Headley is a village and civil parish in the East Hampshire district of Hampshire, England. It is 1.8 miles (2.9 km) east of Bordon on the B3002 road.

The nearest railway station is 3.6 miles (5.8 km) south of the village at Liphook.

The civil parish of Headley has a population of over 5,500. The parish comprises a number of settlements as well as the village of Headley itself: Standford, Arford, Headley Down, Barford, Wishanger, Sleaford, Trottsford, and part of Hollywater. Its area is . The original parish included Grayshott (until 1902), Lindford, and a considerable portion of Bordon (until 1929). The ecclesiastical parish of All Saints, Headley served Lindford and Bordon, although not Grayshott, until March 2002 — since then Bordon has become a separate ecclesiastical parish.

History
Headley is the oldest of three villages in the south of England of that name and has gone through a number of name spellings, but was first noted (no households were recorded) in the Domesday Book of 1086, at which time Eustace II, Count of Boulogne was tenant-in-chief and Lord. In 1066, Earl Godwin held it. In the 1908 History of the County of Hampshire, Headley is described in detail.

Amenities
All Saints Anglican Church is in the centre of the village, and is in the Diocese of Guildford. The church predates 1836 when the wooden-shingled spire burnt down. The church was subsequently rebuilt (without the spire) in 1859. Features in the rebuilt church date its existence back at least to the 13th century. Nikolaus Pevsner noted that the oblong piece of 13th century stained glass of a female saint being decapitated was ”exquisite”.

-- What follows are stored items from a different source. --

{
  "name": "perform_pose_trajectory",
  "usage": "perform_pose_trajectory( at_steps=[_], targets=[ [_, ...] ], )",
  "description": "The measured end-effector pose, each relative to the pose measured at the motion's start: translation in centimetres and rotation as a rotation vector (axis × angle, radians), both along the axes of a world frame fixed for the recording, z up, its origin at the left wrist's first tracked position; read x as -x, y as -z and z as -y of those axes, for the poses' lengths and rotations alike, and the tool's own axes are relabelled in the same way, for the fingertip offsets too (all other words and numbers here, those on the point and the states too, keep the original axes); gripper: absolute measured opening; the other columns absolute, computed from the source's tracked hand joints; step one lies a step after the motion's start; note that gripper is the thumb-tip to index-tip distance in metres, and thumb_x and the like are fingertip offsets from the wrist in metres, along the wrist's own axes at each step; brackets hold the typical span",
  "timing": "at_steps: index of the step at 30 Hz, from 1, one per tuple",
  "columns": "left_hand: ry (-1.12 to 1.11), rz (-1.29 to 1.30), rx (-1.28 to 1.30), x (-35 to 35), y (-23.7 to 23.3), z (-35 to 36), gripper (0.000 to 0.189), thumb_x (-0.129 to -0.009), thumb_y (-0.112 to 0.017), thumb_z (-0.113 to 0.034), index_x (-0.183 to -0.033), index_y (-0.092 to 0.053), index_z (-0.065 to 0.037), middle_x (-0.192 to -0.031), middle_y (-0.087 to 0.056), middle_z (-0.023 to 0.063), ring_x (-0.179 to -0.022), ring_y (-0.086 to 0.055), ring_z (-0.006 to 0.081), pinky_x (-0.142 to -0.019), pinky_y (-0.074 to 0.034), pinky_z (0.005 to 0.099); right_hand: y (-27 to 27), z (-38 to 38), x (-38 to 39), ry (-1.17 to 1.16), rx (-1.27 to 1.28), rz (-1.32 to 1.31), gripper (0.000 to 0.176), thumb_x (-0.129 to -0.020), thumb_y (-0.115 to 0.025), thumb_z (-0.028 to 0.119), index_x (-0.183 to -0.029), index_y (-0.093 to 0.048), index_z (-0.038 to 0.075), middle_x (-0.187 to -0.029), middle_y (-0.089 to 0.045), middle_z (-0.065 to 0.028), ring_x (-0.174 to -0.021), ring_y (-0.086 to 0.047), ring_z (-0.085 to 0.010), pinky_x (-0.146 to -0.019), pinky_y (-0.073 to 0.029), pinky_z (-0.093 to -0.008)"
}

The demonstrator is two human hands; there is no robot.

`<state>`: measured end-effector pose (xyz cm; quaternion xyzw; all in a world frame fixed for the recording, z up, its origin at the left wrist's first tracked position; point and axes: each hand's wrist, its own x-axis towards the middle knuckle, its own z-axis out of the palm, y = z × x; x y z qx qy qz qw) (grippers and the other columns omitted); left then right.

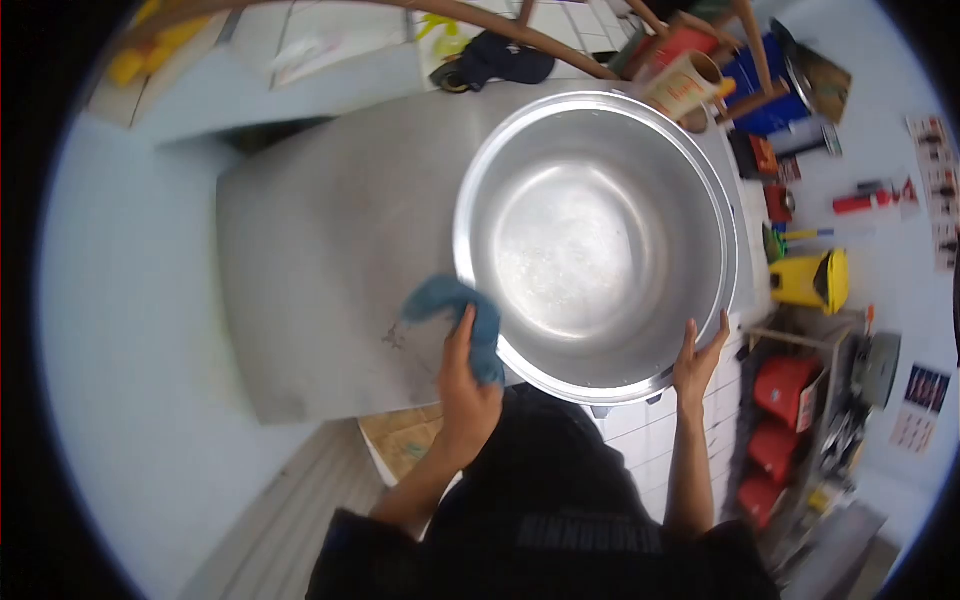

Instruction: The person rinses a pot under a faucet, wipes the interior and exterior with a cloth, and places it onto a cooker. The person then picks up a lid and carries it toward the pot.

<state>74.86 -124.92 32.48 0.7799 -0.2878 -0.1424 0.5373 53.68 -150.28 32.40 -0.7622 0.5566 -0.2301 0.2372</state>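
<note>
A large round metal pot (pixel 570 255) rests on the grey metal table (pixel 330 240) with its mouth facing me. Its inside is bare, with a dull, marked bottom. My left hand (pixel 470 400) is closed around a blue-green cloth (pixel 482 335), which lies against the pot's rim on the left. The loose end of the cloth is blurred. On the lower right, my right hand (pixel 697 368) grips the pot's rim, its thumb and fingers spread along the edge.
Beyond the pot are a tall paper cup (pixel 685 85) and a dark cap (pixel 505 60), near a wooden chair frame (pixel 520 32). To the right stand a yellow bin (pixel 810 281) and a rack with several red containers (pixel 785 390). A wall (pixel 130 260) borders the left.
</note>
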Motion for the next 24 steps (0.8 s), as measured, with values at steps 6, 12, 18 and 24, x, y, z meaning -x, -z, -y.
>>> perform_pose_trajectory(
  at_steps=[6, 12, 18, 24],
  targets=[
    [-0.298, -0.045, 0.388, -5.7, -8.5, 2.6, 0.052, -0.101, -0.054, -0.013, -0.147, -0.035, 0.001, -0.134, -0.055, 0.0171, -0.126, -0.052, 0.0246, -0.103, -0.045, 0.0361, 0.0, -0.8, -0.4, 0.068, -0.064, 0.062, 0.062, -0.100, -0.055, 0.029, -0.146, -0.029, -0.004, -0.148, -0.038, -0.0287, -0.140, -0.036, -0.0401, -0.116, -0.027, -0.0457],
    [0.401, 0.452, -0.226, -13.2, -2.1, 15.4, 0.073, -0.076, -0.051, 0.011, -0.146, -0.039, -0.005, -0.139, -0.050, 0.0250, -0.131, -0.048, 0.0383, -0.110, -0.039, 0.0421, 0.1, -1.1, -1.0, 0.078, -0.056, 0.192, 0.054, -0.097, -0.059, 0.015, -0.141, -0.036, -0.007, -0.141, -0.044, -0.0270, -0.133, -0.044, -0.0400, -0.113, -0.032, -0.0458],
    [0.662, 0.529, -0.842, -12.7, 15.6, 23.9, 0.064, -0.092, -0.058, -0.024, -0.151, -0.035, -0.027, -0.163, -0.012, 0.0158, -0.151, -0.006, 0.0350, -0.119, -0.011, 0.0592, -0.3, -1.1, -1.4, 0.085, -0.148, 0.281, 0.050, -0.095, -0.060, 0.005, -0.138, -0.038, -0.006, -0.131, -0.044, -0.0283, -0.126, -0.047, -0.0416, -0.107, -0.037, -0.0462],
    [0.979, 0.635, -0.648, -1.7, 14.9, 28.2, 0.077, -0.077, -0.067, -0.015, -0.149, -0.040, -0.024, -0.159, -0.027, 0.0113, -0.151, -0.011, 0.0298, -0.119, -0.010, 0.0575, 0.0, -1.4, -0.8, 0.040, -0.179, 0.301, 0.051, -0.093, -0.060, 0.000, -0.139, -0.037, -0.005, -0.130, -0.041, -0.0284, -0.122, -0.048, -0.0414, -0.103, -0.040, -0.0472]
  ],
)
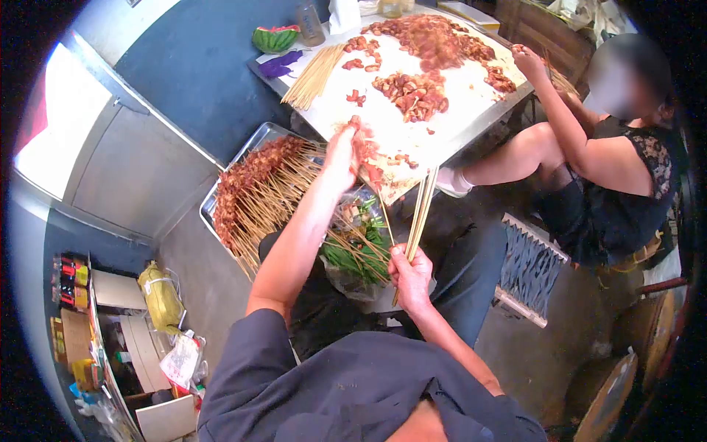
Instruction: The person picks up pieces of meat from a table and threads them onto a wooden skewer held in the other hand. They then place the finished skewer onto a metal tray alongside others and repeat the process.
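My right hand [412, 277] is closed around several bamboo skewers [421, 214] that point up toward the table. One separate skewer [386, 217] slants up from its fingertips, with red meat [374, 175] on its upper end. My left hand [343, 156] is at the near corner of the table, its fingers closed on raw meat; the exact pieces are partly hidden. Piles of cut meat [414, 96] lie on the white tabletop [346, 99]. Bare skewers [313, 76] are bundled at its left edge. Below my left forearm, a metal tray [209, 208] holds many loaded skewers [254, 180].
Another person [618, 147] sits at the right, hands raised over the table edge. A bag with green leaves [353, 258] is by my lap. A watermelon piece [275, 40] and purple gloves [280, 65] lie at the table's far left. A woven stool [532, 269] stands right.
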The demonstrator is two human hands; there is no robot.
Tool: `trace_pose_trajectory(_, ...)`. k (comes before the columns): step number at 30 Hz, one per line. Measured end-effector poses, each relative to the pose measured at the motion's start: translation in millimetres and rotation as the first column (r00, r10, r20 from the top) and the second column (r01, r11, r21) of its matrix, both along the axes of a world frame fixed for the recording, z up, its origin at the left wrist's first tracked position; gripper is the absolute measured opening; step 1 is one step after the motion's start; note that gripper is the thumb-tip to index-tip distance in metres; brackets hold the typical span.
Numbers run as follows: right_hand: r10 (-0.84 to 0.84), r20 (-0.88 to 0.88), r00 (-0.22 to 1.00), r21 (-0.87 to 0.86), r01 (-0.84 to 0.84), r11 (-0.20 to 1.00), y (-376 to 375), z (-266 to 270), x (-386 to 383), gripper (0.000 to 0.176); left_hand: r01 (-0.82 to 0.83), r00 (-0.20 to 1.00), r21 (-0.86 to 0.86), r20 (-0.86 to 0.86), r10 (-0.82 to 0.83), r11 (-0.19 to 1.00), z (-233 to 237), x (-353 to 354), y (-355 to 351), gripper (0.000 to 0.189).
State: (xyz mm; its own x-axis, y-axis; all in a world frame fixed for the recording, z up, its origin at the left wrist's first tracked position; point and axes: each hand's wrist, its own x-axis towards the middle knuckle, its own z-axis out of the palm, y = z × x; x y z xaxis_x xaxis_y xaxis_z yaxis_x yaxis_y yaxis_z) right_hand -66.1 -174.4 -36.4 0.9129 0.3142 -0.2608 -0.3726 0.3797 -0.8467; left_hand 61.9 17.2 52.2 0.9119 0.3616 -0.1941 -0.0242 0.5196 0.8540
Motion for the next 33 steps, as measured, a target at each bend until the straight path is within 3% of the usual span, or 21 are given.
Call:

Headley Cricket Club is to the west of the village centre, their grounds also accommodating bowls and soccer clubs. Headley CC play in the I'Anson league (2015) and have 3 senior teams, as well as youth teams.

The Holly Bush is a public house in the centre of the village. It dates from the 19th century. Its predecessor of the same name is believed to have been on the other side of the road when William Cobbett (Rural Rides) visited Headley in 1822.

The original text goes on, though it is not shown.